5 Tradenames and service marks are also excluded. See Bankruptcy Code § 101(35A) (definition of "intellectual property"). Congress believed that trademark licenses--

raise issues beyond the scope of this legislation. In particular, trademark, trade name and service mark licensing relationships depend to a large extent on control of the quality of the products or services sold by the licensee. Since these matters could not be addressed without more extensive study, it was determined to postpone congressional action in this area and to allow the development of equitable treatment of this situation by bankruptcy courts. Senate Report on P.L. 100-505, at 5.

"[P]ostpone" suggests that Congress intended to revisit the issue of trademarks, but, in the nearly 25 years since enactment of the 1987 Act, it has never done so.

6 Sunbeam, 686 F.3d at 374.

7 It was undisputed that CAM could elect to retain its rights to use the patents under Section 365(n).

8 Id. at 375. According to Sunbeam, the legislative history of Section 365(n) indicates that "the omission [of trademarks from the "intellectual property" definition] was designed to allow more time for study, not to approve Lubrizol." Id. See also n.5, supra.

9 The Court was clear that, unlike the Bankruptcy Court, it did not base its holding on equitable notions of fairness to CAM but rather a straightforward explication of the Bankruptcy Code. See id. at 376. It thus declined the Senate's invitation to "develop[] equitable treatment of this situation ...."

10 Given the choice, we think many licensees of IP would still prefer to take advantage of Section 365(n) when it is available to them, notwithstanding its burdens, because subsection (n)(1)(B) preserves licensees' right to enforce exclusivity provisions in license agreements.

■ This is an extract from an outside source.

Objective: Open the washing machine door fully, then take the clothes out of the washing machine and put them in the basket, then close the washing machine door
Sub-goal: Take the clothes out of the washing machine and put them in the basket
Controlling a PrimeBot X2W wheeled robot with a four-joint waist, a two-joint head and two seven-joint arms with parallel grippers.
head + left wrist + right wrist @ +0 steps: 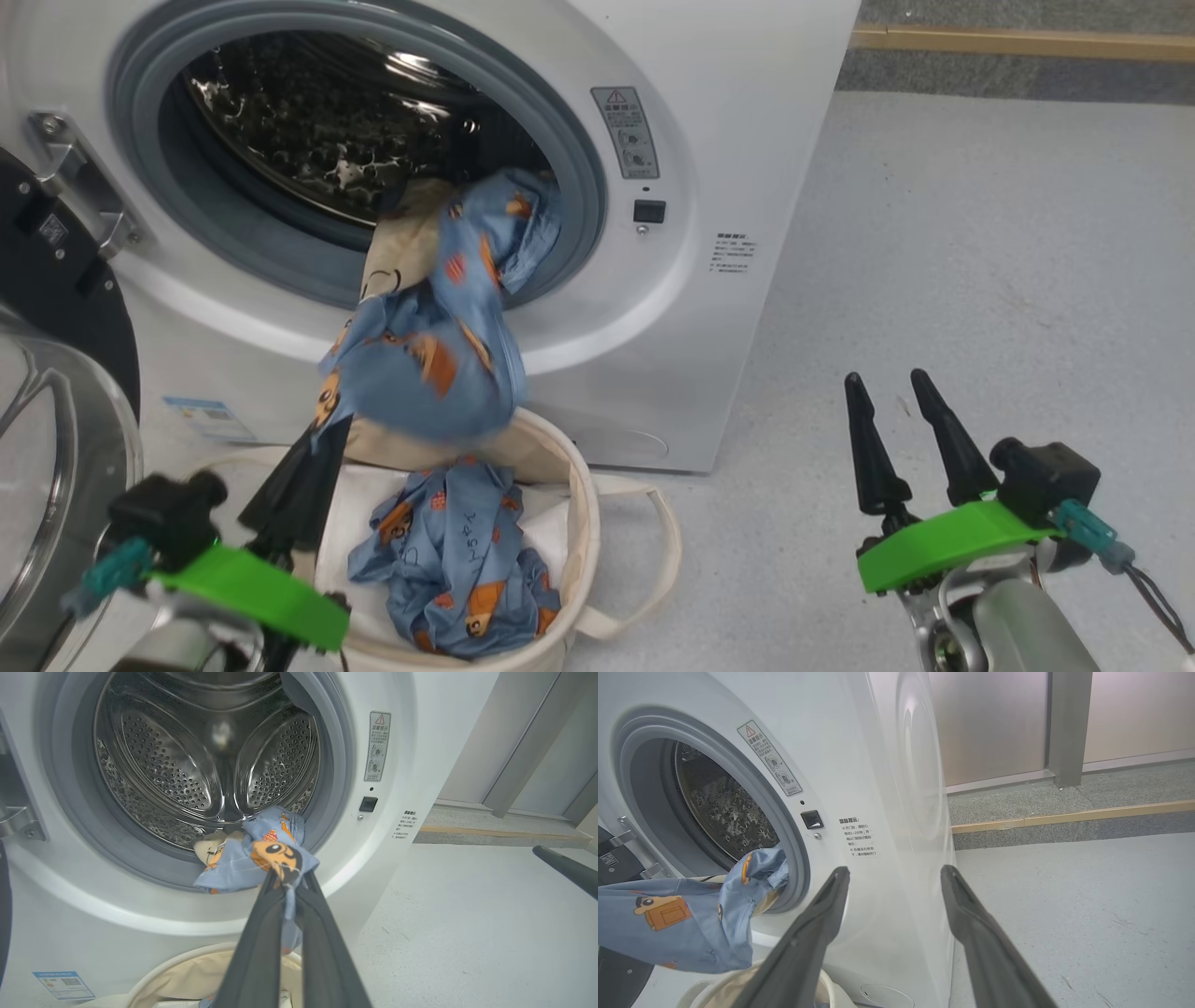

By contrast, it remains an open question whether a licensee that stands on its Sunbeam rights to use IP would be entitled to compel the debtor or its trustee to honor a contractual exclusivity provision.

11 Recognition it had no choice but to give in light of a Supreme Court statement on the issue in NLRB v. Bildisco & Bildisco, 465 U.S. 513, 531 (1984).

12 Sunbeam, 686 F.3d at 377.

The content of this article is intended to provide a general guide to the subject matter. Specialist advice should be sought about your specific circumstances.